Nightmare House.  Douglas Clegg.  2004.

Welcome to a very satisfying ghost story.

It is October of 1926 when twenty-nine-year old Ethan Gravesend takes possession of his new inheritance: a monstrosity of mansion called Harrow located in a quiet village off the Hudson Valley.

Harrow is a legacy from Ethan’s wealthy – and some say, mad – grandfather who collected arcane and ancient objects from around the globe.

Ethan is excited to be back at Harrow.  He has only the fondest memories…so he thinks…of summer and spring visits there as a child.  He meets the old housekeeper, Mrs.

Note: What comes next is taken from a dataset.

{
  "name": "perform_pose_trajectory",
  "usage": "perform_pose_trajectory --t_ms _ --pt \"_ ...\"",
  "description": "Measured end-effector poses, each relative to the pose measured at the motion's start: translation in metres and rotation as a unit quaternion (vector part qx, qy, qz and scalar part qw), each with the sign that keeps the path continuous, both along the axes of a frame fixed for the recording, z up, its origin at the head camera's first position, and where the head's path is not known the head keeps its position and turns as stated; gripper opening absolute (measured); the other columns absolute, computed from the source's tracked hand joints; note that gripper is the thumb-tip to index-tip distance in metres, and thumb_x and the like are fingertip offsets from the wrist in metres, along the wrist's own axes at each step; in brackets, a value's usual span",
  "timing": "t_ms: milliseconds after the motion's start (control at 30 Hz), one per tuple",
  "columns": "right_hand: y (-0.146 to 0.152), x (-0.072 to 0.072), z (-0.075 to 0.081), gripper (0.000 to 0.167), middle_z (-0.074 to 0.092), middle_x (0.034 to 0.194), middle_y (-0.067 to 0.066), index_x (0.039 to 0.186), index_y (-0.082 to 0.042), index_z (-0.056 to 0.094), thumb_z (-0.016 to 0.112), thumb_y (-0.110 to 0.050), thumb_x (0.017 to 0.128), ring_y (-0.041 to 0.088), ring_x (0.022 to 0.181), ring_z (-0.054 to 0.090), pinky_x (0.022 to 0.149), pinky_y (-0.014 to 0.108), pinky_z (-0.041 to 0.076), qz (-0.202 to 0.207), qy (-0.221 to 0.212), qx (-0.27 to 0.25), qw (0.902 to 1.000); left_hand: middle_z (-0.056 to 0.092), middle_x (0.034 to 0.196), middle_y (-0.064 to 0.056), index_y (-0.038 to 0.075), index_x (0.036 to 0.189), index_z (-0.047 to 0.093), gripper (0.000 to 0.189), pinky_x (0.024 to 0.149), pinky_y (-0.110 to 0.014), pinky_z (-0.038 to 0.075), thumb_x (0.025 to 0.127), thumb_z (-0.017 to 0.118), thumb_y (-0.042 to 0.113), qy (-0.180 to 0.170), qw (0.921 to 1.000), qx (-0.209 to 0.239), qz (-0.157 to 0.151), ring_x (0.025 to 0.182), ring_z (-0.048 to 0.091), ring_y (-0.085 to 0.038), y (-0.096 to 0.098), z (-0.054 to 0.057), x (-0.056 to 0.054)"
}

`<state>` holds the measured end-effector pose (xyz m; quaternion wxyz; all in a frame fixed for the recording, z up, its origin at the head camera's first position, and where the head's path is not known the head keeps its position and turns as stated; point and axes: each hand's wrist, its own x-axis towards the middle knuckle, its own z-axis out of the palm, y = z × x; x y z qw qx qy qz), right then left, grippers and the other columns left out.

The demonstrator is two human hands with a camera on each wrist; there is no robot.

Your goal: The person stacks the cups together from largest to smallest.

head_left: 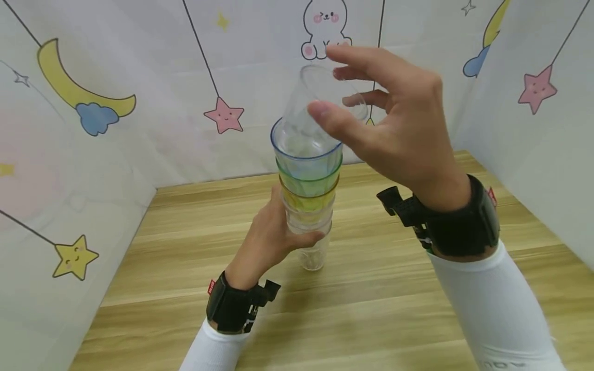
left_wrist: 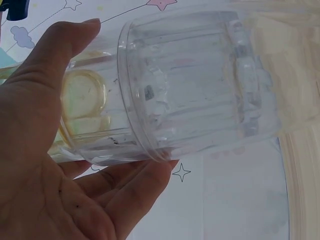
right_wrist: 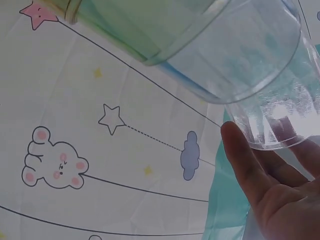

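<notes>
A tall stack of nested tumblers (head_left: 308, 198) stands upright near the middle, blue-rimmed at the top, then green, yellow and clear lower down. My left hand (head_left: 269, 234) grips the stack around its clear lower part, thumb across the front. In the left wrist view, the clear tumblers (left_wrist: 190, 85) lie between its thumb and fingers. My right hand (head_left: 394, 113) holds a clear tumbler (head_left: 297, 103) near its wide rim, thumb on the near side and fingers beyond. This tumbler (right_wrist: 265, 117) leans, with its narrow end at the blue-rimmed mouth.
Below is a wood-grain tabletop (head_left: 371, 288). White cloth walls (head_left: 176, 103) printed with stars, moons and a bear enclose its back and both sides. Each wrist carries a black strap (head_left: 457, 226) with a small camera.
</notes>
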<state>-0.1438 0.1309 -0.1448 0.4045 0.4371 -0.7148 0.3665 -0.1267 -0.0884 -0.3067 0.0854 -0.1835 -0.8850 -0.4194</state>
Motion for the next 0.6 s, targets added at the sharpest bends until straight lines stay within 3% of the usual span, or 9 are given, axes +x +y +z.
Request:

Wentworth, and pretty Maggie Barrow who comes in to clean.

The house and its legion of unseen inhabitants soon lets Ethan know it is very much aware of – and anticipating – his presence.  When he and Maggie and her young son Alf make a horrible discovery in a walled-in tower room, Ethan is catapulted into a true nightmare.  There are secrets in the walls.  Secrets in Ethan’s parentage.  And madness potentially within Ethan himself as memories not so fond begin to surface.

Nightmare House has all the delicious elements of a classic ghost story: surprising secrets, an insular, brooding atmosphere, dark imaginative imagery, and classical allusions beautifully woven into the tale.  Clegg’s storytelling is spot-on.  Tantalizing snippets of a gruesome backstory involving an unnatural child and dark spiritualism experiments are revealed by the not-so-innocent Constable Pocket.  Ethan, or Esteban, is narrating from an advanced age, insisting his mind is sharp, but how reliable is he really?  A powerful storm, a possessive presence, a spooky crypt, and two questionable deaths bring a vivid denouement to this nicely-crafted tale.

As a bonus, the edition I read included an extra novella, Purity, which tells the story of another slightly damaged young man.  A sociopath?  With a Lovecraftian god? Also a fascinating read.